Cloudgene - A Hadoop Workflow System
Introduction to Cloudgene
This repository provides a ready-to-use Docker image for Cloudgene and installs all requirements, especially Apache Hadoop (CDH5).
Cloudgene is a workflow system for managing Hadoop jobs graphically. Hadoop workflows (or simple "apps") can be connected to Cloudgene. The idea of Cloudgene is summarized here.

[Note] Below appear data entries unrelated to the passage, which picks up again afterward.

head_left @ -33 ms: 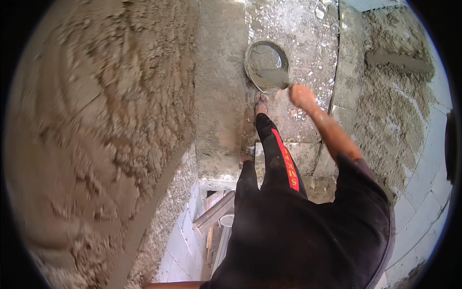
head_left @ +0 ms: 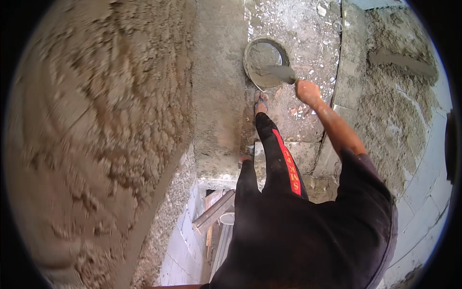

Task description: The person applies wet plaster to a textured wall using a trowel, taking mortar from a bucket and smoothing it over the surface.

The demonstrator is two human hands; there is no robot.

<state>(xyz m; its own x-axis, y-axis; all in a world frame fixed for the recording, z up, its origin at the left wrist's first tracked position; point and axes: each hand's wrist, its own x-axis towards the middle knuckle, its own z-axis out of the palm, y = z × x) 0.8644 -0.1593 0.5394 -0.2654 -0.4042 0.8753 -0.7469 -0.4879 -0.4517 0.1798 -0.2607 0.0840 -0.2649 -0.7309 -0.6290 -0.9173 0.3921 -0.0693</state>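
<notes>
My right hand (head_left: 308, 92) is closed around the handle of a trowel (head_left: 282, 73). The grey trowel blade reaches over the right side of a round bucket (head_left: 247, 72), its tip at the wet mortar (head_left: 262, 57) inside. Watery liquid shows at the bucket's upper right. A thin bucket handle hangs down at the near rim, close to my foot in a flip-flop (head_left: 261, 102). Of my left arm only a sliver of forearm (head_left: 175, 287) shows at the lower edge; the left hand is out of view.
Rough, wet mortar covers the wall (head_left: 110, 120) on the left. More fresh mortar (head_left: 390, 120) coats the block wall at the right. Rubble bits (head_left: 308, 41) litter the floor around the bucket. Below a ledge by my back foot, planks (head_left: 214, 210) and a pale container (head_left: 226, 218) lie lower down.
My right hand and the trowel have shifted slightly right and away from me. The blade has drawn toward the bucket's right rim. The bucket stays in place.
</notes>
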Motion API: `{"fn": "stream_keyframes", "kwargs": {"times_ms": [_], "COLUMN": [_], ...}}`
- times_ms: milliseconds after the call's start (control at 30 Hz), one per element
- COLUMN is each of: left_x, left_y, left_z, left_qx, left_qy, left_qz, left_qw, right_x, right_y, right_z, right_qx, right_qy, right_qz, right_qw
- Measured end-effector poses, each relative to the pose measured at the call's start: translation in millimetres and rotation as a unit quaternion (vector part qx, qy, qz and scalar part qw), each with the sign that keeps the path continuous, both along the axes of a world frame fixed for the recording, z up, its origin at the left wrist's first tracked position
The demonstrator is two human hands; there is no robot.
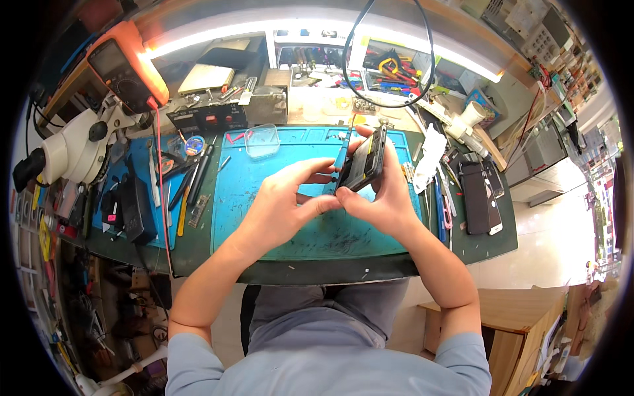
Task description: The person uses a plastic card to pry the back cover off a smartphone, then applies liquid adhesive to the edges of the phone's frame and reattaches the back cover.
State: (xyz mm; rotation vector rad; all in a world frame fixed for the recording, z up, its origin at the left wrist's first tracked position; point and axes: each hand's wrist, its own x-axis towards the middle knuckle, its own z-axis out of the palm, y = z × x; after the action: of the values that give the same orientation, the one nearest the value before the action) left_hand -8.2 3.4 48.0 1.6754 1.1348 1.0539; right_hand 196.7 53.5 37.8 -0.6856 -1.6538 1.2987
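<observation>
Above the blue work mat [264,231], my right hand [389,198] grips an opened smartphone [362,162]. The phone is tilted up, with its dark inner parts facing left. Close on its left side is a thin blue panel [342,158], seen nearly edge-on, which looks like a phone cover. My left hand [287,198] is closed on this panel, fingers above and thumb below. Both thumbs meet near the phone's lower end. Whether panel and phone still touch there cannot be made out.
A clear plastic box [262,141] stands at the mat's far left. Screwdrivers and tweezers [191,178] lie to the left, beside a white microscope [72,148] and an orange multimeter [129,66]. Phones [479,198] lie at right. A black cable loop [432,59] hangs at the back.
</observation>
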Motion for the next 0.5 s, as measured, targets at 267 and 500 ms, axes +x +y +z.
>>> {"fn": "stream_keyframes", "kwargs": {"times_ms": [267, 500], "left_x": [10, 17], "left_y": [-25, -35], "left_z": [-17, -17], "left_qx": [0.074, 0.071], "left_qy": [0.078, 0.138], "left_qz": [0.09, 0.102], "left_qw": [0.99, 0.983], "right_x": [-5, -6], "right_y": [-11, -24], "right_z": [-3, -6], "right_qx": [0.041, 0.101], "right_qy": [-0.075, -0.103], "right_qz": [-0.034, -0.061], "right_qw": [0.996, 0.988]}}
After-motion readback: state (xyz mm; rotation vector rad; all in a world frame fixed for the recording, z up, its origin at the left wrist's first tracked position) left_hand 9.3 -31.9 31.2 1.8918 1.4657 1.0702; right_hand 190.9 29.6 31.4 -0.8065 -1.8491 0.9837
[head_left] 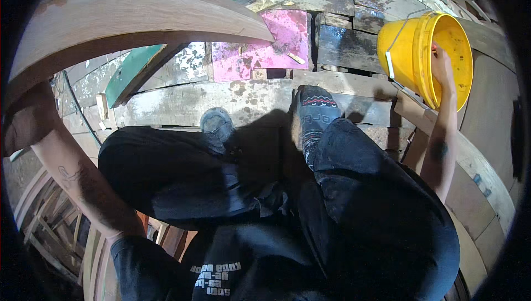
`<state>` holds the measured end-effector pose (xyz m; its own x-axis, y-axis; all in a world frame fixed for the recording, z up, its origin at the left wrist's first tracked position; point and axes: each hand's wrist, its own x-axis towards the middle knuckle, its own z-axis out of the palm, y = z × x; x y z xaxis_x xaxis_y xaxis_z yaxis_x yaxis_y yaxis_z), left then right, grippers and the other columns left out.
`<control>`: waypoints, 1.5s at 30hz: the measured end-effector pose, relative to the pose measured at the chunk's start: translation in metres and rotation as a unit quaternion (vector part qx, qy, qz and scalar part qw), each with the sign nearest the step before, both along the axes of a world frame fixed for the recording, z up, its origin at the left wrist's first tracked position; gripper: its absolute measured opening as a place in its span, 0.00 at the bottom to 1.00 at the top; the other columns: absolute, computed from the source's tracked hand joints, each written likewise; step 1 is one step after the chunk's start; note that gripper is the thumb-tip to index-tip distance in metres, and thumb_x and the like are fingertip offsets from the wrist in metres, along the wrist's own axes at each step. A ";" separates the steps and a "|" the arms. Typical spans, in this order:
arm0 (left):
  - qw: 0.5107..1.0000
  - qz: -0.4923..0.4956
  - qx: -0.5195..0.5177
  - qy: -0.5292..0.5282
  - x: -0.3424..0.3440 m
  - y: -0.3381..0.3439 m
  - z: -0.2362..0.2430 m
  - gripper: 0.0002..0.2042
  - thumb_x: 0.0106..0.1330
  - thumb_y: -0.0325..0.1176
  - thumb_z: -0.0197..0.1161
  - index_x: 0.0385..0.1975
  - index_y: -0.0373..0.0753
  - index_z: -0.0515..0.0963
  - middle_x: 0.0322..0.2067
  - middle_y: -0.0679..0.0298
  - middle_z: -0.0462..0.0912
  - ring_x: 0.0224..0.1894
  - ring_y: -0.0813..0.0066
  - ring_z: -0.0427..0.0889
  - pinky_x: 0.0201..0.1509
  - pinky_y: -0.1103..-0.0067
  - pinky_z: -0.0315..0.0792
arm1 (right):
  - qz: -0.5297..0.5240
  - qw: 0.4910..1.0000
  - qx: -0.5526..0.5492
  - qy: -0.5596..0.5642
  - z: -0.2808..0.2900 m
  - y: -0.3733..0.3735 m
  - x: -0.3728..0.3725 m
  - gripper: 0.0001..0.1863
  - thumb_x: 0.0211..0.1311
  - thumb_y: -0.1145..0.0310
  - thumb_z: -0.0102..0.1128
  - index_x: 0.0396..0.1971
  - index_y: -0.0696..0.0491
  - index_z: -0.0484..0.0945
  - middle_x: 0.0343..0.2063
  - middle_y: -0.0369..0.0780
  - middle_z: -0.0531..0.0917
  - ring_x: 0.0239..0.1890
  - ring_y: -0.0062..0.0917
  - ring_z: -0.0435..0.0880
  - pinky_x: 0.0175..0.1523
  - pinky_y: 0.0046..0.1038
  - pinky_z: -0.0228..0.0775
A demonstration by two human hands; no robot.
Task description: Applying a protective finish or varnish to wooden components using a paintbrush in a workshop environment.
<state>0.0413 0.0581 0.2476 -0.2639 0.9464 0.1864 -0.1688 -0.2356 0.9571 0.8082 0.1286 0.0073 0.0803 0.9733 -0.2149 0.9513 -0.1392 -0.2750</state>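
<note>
A yellow bucket (405, 52) is at the right, with a wire handle and a white grip on its near-left side. My right hand (441, 66) reaches into its mouth. The fingers are closed at a small red thing (434, 49), of which only a bit shows. On the left, a long curved timber (149, 16) sweeps from the left edge toward the middle, tapering to a point. My left forearm goes up under the timber's near end, where my left hand (27, 115) lies in shadow at the rim. Its fingers cannot be made out.
Worn planks (204, 102) form the floor, with dark gaps between them. A pink painted board (287, 32) lies past my feet, a wood scrap (296, 58) on it. A green board (133, 74) slants under the timber. Thin strips of wood (50, 234) fill the lower left.
</note>
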 end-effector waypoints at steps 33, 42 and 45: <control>0.985 0.060 0.019 0.160 0.032 -0.060 0.018 0.27 0.73 0.39 0.44 0.69 0.33 0.61 0.65 0.56 0.69 0.63 0.68 0.72 0.67 0.72 0.64 | -0.229 0.814 0.438 0.306 0.076 -0.038 -0.038 0.19 0.71 0.59 0.59 0.44 0.62 0.79 0.34 0.41 0.84 0.33 0.21 0.84 0.40 0.23 0.77; 0.975 -0.027 0.086 0.204 0.082 -0.041 0.034 0.34 0.67 0.40 0.46 0.72 0.29 0.54 0.72 0.50 0.56 0.74 0.61 0.55 0.76 0.73 0.45 | -0.190 0.865 0.414 0.209 0.046 -0.035 -0.042 0.16 0.73 0.61 0.55 0.44 0.60 0.80 0.34 0.38 0.84 0.32 0.21 0.82 0.37 0.22 0.77; 0.974 -0.012 0.098 0.204 0.077 -0.035 0.023 0.35 0.67 0.40 0.46 0.72 0.28 0.53 0.72 0.49 0.56 0.74 0.60 0.54 0.76 0.73 0.45 | -0.191 0.835 0.461 0.232 0.066 -0.034 -0.043 0.15 0.73 0.62 0.55 0.44 0.60 0.79 0.34 0.39 0.83 0.31 0.19 0.82 0.36 0.23 0.77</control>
<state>0.1179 0.0229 0.2701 -0.1087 0.8874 0.4479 0.2076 -0.4204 0.8833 0.7649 0.0946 0.0734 0.5388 0.6653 0.5168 0.6470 0.0660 -0.7596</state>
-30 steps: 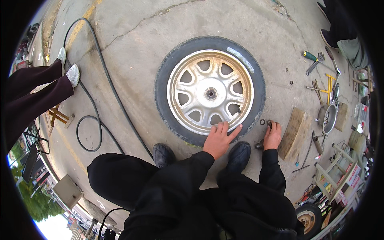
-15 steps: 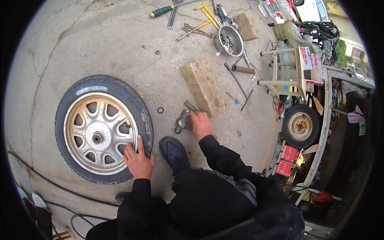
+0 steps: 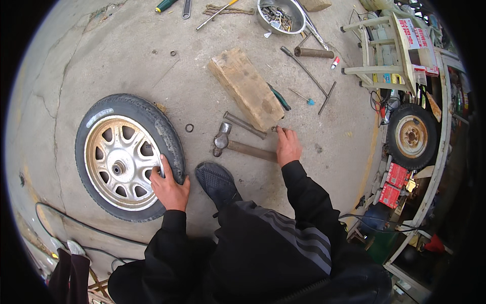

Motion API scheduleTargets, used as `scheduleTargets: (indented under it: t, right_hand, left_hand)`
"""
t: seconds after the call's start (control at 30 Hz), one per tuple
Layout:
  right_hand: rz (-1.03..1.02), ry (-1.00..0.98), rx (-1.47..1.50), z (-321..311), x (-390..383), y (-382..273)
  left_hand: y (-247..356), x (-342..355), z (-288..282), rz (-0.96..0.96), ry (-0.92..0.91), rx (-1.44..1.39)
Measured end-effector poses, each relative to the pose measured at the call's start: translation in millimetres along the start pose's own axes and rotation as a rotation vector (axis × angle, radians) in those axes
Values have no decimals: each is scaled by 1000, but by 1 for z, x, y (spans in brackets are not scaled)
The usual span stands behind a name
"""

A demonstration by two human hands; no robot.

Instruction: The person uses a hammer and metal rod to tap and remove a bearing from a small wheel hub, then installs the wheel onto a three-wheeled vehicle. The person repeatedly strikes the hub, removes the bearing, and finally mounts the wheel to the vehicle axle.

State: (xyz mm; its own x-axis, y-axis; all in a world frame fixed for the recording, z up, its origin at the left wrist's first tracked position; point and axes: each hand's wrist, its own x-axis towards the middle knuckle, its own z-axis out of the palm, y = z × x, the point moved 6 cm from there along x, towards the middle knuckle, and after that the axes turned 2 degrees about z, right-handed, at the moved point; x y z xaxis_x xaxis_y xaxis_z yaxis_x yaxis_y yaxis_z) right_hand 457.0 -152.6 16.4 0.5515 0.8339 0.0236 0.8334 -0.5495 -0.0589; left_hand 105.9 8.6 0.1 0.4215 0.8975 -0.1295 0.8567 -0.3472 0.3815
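Note:
A spoked metal wheel (image 3: 136,169) with a black tyre lies at the left, its hub facing up. My left hand (image 3: 170,188) grips its near right edge, fingers on the rim and thumb by the tread. At the near end of a wooden block (image 3: 245,86), my right hand (image 3: 288,145) is closed in a pinch at a small metal piece (image 3: 274,128), whose kind I cannot make out. Beside that hand a hammer (image 3: 248,149) lies on the concrete, its handle end next to my fingers. A metal rod (image 3: 245,124) lies between hammer and block.
A metal bowl (image 3: 281,25) of small hardware stands at the far side. A T-shaped wrench (image 3: 311,76) and green-handled pliers (image 3: 279,96) lie near the block. At the right are a stool (image 3: 377,70) and a smaller wheel (image 3: 390,137). Another person's legs (image 3: 78,276) show lower left.
My right hand has let go of the hammer and moved right to the small metal piece. My left hand stays on the wheel. The whole view has shifted.

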Motion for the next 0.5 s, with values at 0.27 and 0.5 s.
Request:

Connecting Apps to Cloudgene
When starting a new Cloudgene Docker container, a repository with apps need to be specified. By default, we connect our repository including the following apps:
- WordCount: The "Hello World" of Hadoop
- mtDNA-Server: A contamination and heteroplasmy pipeline, available also as a service.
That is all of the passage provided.